As I ate my organic pasta today (chiocciole to better hold the sauce), I wondered why I had suddenly caved in. What made me do it after all these years? I love cooking! Why didn’t I make this dish sooner.

The answer is simple: I wasn’t ready to be next in line. I wanted to hold my mom’s meatballs, not mine, in my memory. Mom was the expert. She is the last in the family to hold the secret to making the best gravy in the world. She is the last in the family to hold the secret to making the best meatballs in the world. But now, as mom lies in bed with her nebulizer, straining for a decent breath, it was time for me to rise to the occasion. I am daughter, wife, aunt, and great aunt. It’s now my turn to take the torch and hold the pot of gravy high for my family. So here I am, making gravy and meatballs in memory of Grandma Raffaela, Grandma Giuseppina, dad, Aunt Tillie, Aunt Angie, Aunt Chris, Aunt Vera, Aunt Michaelena, Aunt Jean, and Aunt Josie and many more in our family and hoping that, even though mom won’t eat the pasta or the meatballs, she might smell it. It might bring her back to happier, healthier days when we were all together on a Sunday afternoon, dipping our bread into the gravy and telling her how much we loved her and that she was the best cook in the world. Daddy would protest: “I taught your mother everything she knows about cooking.” You’re right, dad. You did. And you did an excellent job of it. My turn now.

Worried

Thursday, April 7, 2014

It is unseasonably cold and very windy, and Mom is not well. I ordered an antibiotic and a very-low-dose diuretic, just in case fluid was building up around her heart. Not batting 100 here. Mom is not very responsive. She is listless and cold. Not even interested in watching television. But she does her word search puzzles in the morning.

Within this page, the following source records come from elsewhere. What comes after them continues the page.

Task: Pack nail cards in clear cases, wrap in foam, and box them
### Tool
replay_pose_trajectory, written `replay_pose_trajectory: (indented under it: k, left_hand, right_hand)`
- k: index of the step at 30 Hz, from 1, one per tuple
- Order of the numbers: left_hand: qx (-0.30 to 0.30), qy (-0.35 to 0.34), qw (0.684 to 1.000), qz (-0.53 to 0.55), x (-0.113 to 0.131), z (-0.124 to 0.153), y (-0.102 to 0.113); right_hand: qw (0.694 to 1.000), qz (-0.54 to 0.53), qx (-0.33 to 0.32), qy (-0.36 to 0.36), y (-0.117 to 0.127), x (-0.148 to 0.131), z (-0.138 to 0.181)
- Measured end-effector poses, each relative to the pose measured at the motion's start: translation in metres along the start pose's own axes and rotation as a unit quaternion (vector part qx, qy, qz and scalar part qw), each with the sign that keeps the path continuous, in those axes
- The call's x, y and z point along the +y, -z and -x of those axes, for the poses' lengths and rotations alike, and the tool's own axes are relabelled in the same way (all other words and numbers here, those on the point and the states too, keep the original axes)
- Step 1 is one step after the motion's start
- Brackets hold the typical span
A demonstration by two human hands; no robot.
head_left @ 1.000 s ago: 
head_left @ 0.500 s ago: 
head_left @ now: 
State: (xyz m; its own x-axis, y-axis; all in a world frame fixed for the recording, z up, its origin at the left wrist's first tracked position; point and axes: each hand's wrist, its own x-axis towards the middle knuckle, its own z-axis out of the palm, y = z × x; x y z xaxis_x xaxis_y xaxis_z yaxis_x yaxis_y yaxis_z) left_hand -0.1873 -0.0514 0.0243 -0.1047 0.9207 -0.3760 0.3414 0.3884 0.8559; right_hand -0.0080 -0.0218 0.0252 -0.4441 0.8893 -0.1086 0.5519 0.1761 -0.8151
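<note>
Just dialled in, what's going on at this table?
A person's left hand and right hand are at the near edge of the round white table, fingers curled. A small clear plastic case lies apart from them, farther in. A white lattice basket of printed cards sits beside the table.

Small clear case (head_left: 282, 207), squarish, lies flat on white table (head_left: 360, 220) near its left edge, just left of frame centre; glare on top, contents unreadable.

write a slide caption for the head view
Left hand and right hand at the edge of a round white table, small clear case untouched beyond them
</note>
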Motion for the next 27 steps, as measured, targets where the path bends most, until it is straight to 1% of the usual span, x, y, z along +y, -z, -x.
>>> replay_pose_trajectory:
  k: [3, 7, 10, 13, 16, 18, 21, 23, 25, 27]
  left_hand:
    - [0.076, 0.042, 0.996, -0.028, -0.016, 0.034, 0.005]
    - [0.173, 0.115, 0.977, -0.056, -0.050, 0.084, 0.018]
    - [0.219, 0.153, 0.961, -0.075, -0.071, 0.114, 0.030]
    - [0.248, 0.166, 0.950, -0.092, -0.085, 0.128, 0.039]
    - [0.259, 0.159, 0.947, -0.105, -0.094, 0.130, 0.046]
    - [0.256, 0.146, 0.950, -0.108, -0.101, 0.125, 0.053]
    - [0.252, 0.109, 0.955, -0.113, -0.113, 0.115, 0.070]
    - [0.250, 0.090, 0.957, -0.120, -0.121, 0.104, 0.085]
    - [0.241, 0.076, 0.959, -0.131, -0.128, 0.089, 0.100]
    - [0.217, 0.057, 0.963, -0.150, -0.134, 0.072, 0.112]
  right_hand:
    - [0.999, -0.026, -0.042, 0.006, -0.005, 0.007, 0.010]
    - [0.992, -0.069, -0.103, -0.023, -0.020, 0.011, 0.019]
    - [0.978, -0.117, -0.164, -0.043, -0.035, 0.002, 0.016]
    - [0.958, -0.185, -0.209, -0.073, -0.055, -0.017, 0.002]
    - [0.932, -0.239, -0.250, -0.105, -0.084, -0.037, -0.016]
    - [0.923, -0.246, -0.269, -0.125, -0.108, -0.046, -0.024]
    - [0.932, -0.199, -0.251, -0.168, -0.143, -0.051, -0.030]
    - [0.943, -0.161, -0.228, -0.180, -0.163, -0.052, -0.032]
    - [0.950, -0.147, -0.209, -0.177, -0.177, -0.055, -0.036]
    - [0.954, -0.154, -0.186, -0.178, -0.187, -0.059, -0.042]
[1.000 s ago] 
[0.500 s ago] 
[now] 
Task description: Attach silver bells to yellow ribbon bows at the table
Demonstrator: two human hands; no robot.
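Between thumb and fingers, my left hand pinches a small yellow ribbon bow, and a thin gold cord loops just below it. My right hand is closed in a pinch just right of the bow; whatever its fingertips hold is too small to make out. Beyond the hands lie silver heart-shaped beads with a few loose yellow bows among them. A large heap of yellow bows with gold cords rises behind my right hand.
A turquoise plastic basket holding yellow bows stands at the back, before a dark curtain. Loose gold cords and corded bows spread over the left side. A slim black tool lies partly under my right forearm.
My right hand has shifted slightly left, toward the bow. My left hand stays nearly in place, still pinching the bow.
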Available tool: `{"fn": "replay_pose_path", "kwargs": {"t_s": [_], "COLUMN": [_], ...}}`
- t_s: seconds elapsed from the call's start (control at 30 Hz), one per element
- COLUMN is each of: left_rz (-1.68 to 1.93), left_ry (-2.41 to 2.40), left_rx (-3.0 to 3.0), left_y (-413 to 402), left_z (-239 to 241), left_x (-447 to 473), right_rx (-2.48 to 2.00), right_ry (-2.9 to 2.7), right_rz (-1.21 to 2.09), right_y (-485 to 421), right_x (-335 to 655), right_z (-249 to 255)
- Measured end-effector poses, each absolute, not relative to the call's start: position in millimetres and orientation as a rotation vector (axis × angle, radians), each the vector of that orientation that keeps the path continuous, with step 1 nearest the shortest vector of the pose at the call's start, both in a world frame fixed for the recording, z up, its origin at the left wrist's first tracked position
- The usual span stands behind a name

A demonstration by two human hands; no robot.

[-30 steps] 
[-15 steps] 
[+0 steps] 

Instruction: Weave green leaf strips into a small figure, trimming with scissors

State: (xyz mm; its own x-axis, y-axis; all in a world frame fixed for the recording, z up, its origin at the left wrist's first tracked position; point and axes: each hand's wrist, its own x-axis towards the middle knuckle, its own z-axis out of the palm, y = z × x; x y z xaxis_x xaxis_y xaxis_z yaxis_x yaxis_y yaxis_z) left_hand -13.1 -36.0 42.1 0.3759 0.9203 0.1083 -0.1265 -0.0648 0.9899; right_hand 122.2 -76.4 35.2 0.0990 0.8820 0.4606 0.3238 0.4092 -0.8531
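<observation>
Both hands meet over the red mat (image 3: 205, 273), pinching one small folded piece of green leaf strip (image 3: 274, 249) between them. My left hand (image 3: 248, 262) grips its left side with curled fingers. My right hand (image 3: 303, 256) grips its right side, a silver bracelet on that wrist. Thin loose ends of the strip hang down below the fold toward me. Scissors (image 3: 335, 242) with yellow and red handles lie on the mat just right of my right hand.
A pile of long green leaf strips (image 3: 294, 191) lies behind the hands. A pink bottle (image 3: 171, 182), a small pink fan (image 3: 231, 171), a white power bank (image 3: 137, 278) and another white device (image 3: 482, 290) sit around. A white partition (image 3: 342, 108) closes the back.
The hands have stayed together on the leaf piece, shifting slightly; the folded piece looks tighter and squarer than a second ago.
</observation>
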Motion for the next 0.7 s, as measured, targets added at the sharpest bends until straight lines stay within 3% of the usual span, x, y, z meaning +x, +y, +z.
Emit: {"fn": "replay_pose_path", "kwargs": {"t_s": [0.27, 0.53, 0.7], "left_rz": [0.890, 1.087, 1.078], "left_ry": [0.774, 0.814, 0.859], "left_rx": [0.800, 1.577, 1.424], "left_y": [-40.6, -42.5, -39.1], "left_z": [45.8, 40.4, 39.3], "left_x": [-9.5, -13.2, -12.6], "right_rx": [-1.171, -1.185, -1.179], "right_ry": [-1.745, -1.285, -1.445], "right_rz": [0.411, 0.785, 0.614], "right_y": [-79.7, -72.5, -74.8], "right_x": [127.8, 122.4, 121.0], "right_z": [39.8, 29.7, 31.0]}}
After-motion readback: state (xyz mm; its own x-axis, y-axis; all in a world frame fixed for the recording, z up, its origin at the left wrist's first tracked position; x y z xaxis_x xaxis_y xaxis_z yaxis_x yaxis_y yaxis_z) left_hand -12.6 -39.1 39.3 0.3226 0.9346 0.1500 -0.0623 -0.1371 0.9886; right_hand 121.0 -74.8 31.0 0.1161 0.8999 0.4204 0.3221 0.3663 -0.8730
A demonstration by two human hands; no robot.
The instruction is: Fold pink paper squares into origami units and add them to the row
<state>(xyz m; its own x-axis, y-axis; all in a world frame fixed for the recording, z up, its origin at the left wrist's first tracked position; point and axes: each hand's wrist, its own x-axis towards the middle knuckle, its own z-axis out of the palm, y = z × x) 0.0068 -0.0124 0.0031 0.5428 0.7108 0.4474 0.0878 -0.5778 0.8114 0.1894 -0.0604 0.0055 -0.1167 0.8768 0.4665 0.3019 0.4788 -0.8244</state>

Her last fall a week ago might have precipitated the increased confusion. Or maybe having M come stay with her while Rob and I went to the symphony was a bad idea. She brought her baby. Maybe the baby had a cold and gave it to mom. Mom is so vulnerable. Second guessing here. Who knows?

The sun. All we ask is for a warm sunny day. Not another night when I have to cover my daphne or the Korean spice viburnum—both laden with buds. Mom needs the sun. She needs warmth. Why aren’t we getting it? Is God conspiring against us? We aren’t ready to let mom go. For as difficult as this journey has been, we pray it isn’t over.